§ **ACTIVITY**
Look through the data that follows and copy each line with the string "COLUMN".

____

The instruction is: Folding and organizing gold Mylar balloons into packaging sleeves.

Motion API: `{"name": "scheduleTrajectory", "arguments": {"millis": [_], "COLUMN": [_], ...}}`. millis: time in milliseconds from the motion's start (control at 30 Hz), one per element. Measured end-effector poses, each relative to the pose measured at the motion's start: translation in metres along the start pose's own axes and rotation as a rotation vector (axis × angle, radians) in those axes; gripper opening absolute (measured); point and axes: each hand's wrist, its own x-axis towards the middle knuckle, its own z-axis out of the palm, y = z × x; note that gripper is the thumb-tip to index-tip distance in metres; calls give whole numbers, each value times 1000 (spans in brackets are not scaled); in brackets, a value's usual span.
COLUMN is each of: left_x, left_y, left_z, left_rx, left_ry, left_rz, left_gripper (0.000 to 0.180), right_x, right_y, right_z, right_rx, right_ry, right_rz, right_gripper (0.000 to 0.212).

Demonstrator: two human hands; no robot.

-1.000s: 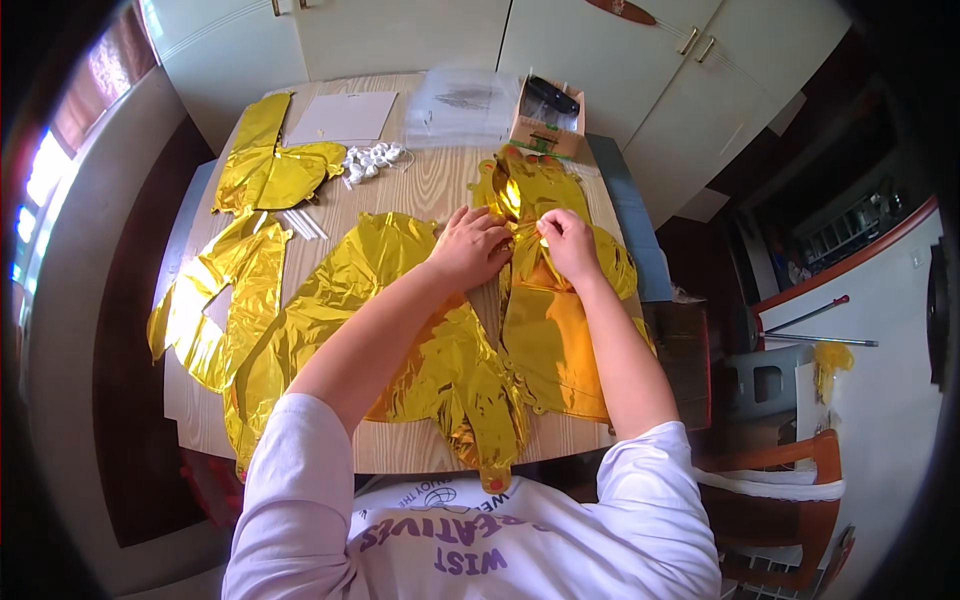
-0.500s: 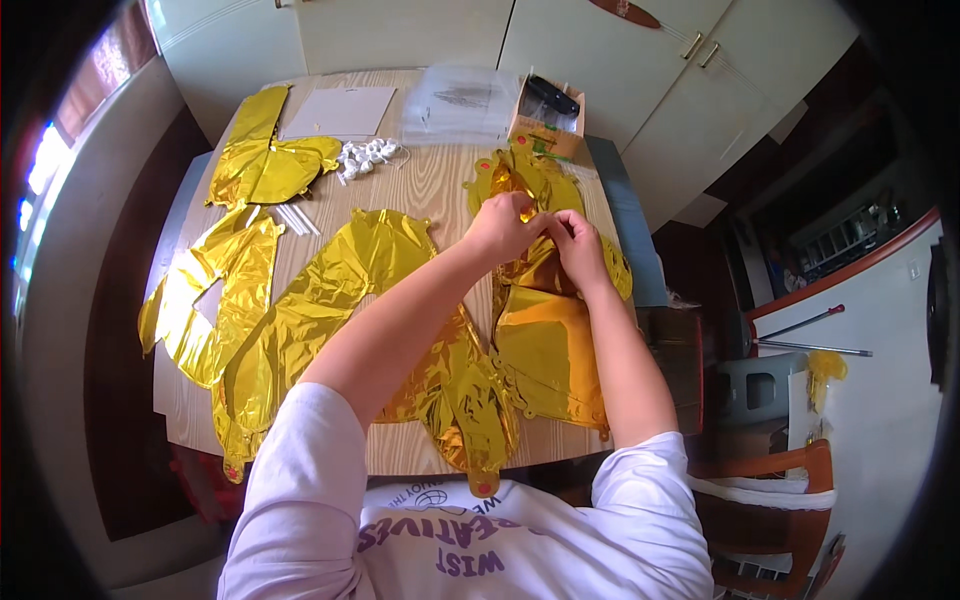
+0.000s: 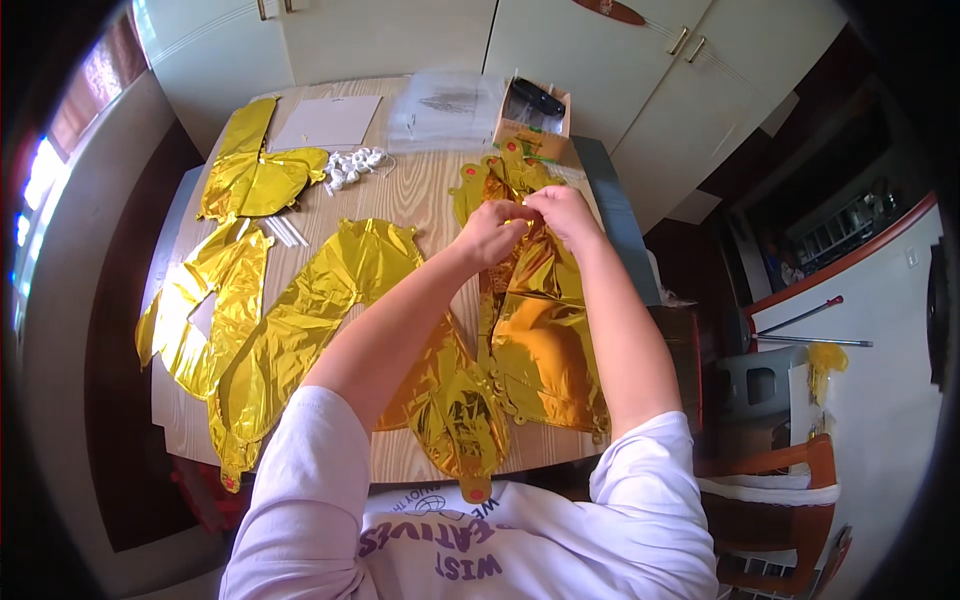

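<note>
Both of my hands are over a crumpled gold foil balloon (image 3: 540, 340) at the right of the table. My left hand (image 3: 493, 232) is closed, with its fingertips on a fold of that foil. Beside it, my right hand (image 3: 566, 214) pinches thumb and finger together close to the left fingertips. What sits in the right pinch is too small to make out. The balloon's top has tabs with red dots and rises just beyond my hands. Another flat gold foil balloon (image 3: 350, 270) lies left of my left forearm.
More gold foil balloons (image 3: 245, 180) lie at the left. Near them are white string bundles (image 3: 350, 168) and white sticks (image 3: 288, 232). A pale card (image 3: 325, 122), a clear plastic bag (image 3: 440, 115) and a cardboard box (image 3: 533, 137) with a black object line the far edge. A wooden chair (image 3: 780, 465) stands at right.
My right hand has risen slightly up and left, its fingertips now just above the left ones. My left hand has shifted slightly left and down. The whole view has shifted a little.
</note>
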Motion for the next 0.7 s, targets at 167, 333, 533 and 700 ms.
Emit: {"name": "scheduleTrajectory", "arguments": {"millis": [167,333,533,700], "left_x": [-10,-23,-23,-27], "left_y": [-15,-22,-20,-10], "left_z": [-1,-2,1,-8], "left_rx": [493,655,637,729], "left_ry": [-38,-45,-39,-73], "left_rz": [86,134,215,300], "left_gripper": [45,48,51,80], "right_x": [-1,-59,-237,-399], "right_y": [18,3,-4,52], "right_z": [6,-38,-144,-196], "right_rx": [-134,-18,453,-14], "right_ry": [182,404,634,1336], "right_rz": [-89,-319,-611,-913], "right_gripper": [19,21,29,33]}}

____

§ **EXPECTED ANSWER**
Motion API: `{"name": "scheduleTrajectory", "arguments": {"millis": [_], "COLUMN": [_], ...}}`. millis: time in milliseconds from the motion's start (control at 30 Hz), one per element. Measured end-effector poses, each relative to the pose measured at the motion's start: translation in metres along the start pose's own axes and rotation as a rotation vector (axis × angle, radians) in those axes; gripper opening absolute (measured); point and axes: each hand's wrist, its own x-axis towards the middle knuckle, its own z-axis out of the palm, y = z × x; note that gripper is the thumb-tip to index-tip distance in metres; calls give whole numbers, each value times 1000 (spans in brackets are not scaled); in brackets, a value's usual span.
COLUMN is each of: left_x, left_y, left_z, left_rx, left_ry, left_rz, left_gripper (0.000 to 0.180), right_x, right_y, right_z, right_rx, right_ry, right_rz, right_gripper (0.000 to 0.212).

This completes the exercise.